EXERCISE DIRECTIONS => Please repeat, unchanged, the lines at the top of the listing below, ending with the one that has "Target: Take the".

DATA =>

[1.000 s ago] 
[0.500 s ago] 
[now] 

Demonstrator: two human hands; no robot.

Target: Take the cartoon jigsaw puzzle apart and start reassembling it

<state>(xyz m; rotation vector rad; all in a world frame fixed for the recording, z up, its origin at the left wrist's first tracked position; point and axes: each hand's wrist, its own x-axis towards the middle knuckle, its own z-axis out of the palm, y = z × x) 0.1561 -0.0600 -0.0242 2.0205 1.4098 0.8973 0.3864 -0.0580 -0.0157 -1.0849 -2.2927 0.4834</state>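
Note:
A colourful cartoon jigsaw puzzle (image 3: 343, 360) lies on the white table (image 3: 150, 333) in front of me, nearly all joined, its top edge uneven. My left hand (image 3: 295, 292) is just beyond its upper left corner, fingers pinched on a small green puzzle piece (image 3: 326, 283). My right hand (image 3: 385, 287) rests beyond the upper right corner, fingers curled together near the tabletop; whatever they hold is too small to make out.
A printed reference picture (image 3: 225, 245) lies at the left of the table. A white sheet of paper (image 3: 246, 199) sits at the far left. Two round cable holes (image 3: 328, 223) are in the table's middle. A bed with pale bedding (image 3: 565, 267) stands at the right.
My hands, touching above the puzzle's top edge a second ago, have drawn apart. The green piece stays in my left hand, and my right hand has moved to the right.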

TASK ANSWER =>
[1.000 s ago] 
[0.500 s ago] 
[now] 

Demonstrator: two human hands; no robot.

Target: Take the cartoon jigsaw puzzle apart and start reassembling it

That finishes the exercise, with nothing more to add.